Redacción Noticiasenlineard
Un temblor de 4,7 grados en la escala de Richter ocurrió el viernes en la noche en la zona de Nápoles, en el sur de Italia, y dejó a 26 personas heridas, de las cuales cinco fueron llevadas al hospital. Además, se produjeron daños materiales que forzaron la evacuación de alrededor de 300 individuos, según informaron las autoridades.
El sismo tuvo su epicentro el viernes a las 19:46 (17:46 GMT) a una profundidad de tres kilómetros, en los Campos Flégreos, entre los pueblos de Pozzuoli y Quarto, al oeste de Nápoles, de acuerdo con el Instituto Nacional de Geofísica y Vulcanología (INGV) de Italia.
Este evento sísmico fue seguido de muchas réplicas menores a lo largo de la noche en esta área, que alberga el cráter volcánico más grande de Europa, el cual presenta una actividad sísmica habitual.
Nello Musumeci, el ministro italiano de Protección Civil, advirtió en X que “pueden ocurrir nuevos temblores que superen los 3 grados”.
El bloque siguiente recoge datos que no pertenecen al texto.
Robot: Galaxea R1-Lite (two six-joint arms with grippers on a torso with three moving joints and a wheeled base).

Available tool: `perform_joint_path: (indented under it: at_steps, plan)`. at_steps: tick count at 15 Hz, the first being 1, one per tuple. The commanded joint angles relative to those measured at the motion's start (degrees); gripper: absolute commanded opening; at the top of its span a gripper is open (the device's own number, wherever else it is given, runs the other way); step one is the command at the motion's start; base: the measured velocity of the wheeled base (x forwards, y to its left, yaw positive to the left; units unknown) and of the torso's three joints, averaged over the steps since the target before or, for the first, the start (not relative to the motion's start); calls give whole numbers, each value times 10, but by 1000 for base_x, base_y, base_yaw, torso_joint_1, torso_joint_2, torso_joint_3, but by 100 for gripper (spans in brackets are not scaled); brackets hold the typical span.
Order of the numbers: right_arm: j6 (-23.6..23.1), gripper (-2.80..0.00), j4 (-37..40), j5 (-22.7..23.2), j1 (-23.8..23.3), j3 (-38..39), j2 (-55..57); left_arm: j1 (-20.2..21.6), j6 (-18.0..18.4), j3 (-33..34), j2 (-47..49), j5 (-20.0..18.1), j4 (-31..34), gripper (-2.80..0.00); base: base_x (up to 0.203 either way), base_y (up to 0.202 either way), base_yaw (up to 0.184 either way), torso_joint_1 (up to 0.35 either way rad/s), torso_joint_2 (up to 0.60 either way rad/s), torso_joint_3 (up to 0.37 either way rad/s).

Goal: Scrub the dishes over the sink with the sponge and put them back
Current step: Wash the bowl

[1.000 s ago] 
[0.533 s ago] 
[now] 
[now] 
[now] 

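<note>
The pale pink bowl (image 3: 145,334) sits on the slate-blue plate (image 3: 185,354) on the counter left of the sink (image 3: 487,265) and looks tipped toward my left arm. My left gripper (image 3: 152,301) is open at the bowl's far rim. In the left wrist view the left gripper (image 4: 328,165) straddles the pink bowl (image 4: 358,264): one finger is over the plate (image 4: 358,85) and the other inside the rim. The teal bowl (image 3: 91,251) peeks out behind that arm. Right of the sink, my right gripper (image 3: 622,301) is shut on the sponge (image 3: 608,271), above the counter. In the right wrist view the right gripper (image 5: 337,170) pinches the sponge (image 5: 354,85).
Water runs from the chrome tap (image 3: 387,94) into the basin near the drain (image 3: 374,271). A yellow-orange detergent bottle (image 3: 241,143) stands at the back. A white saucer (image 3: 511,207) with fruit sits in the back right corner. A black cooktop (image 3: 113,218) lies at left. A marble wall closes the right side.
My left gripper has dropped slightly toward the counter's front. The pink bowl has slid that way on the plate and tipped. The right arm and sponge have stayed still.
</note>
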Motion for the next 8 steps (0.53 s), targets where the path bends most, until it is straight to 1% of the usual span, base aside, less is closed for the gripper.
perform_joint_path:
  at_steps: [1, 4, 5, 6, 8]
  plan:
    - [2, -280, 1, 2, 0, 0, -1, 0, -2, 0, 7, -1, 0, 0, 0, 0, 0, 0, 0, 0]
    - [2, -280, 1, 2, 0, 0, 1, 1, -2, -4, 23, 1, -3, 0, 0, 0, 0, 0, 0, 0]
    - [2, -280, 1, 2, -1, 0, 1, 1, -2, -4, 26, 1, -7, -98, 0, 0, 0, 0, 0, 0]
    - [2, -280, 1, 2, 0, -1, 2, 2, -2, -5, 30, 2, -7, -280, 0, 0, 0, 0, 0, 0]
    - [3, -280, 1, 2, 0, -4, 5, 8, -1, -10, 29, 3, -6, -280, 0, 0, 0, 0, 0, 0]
Las autoridades de Protección Civil de Italia reportaron al menos 26 heridos en su más reciente informe. Un portavoz de la entidad comunicó a la AFP que cinco de esas personas fueron hospitalizadas debido a fracturas y lesiones.
Además, la Protección Civil señaló en X que, a causa de los daños en diversas construcciones, “aproximadamente 300 personas han tenido que dejar sus hogares por el momento”.
El prefecto de Nápoles, Michele di Bari, afirmó que todos los evacuados vivían en Pozzuoli, que fue el área más impactada por el temblor, según lo informado por la agencia de noticias Ansa.
En esa localidad, grandes rocas se desprendieron de un pequeño edificio y cayeron sobre varios vehículos estacionados abajo, cubriéndolos de una nube de polvo blanco.
En el municipio vecino de Bacoli, el alcalde Josi Gerardo Della Ragione informó a Ansa sobre “deslizamientos de paredes rocosas y daños en fachadas de edificios”, pero comentó que “las inspecciones (.) no han revelado casas no habitables”.
Los bomberos continuaron realizando revisiones técnicas en los edificios durante la mañana del sábado, observando la aparición de fisuras y el derrumbe de piedras y escombros de recubrimientos.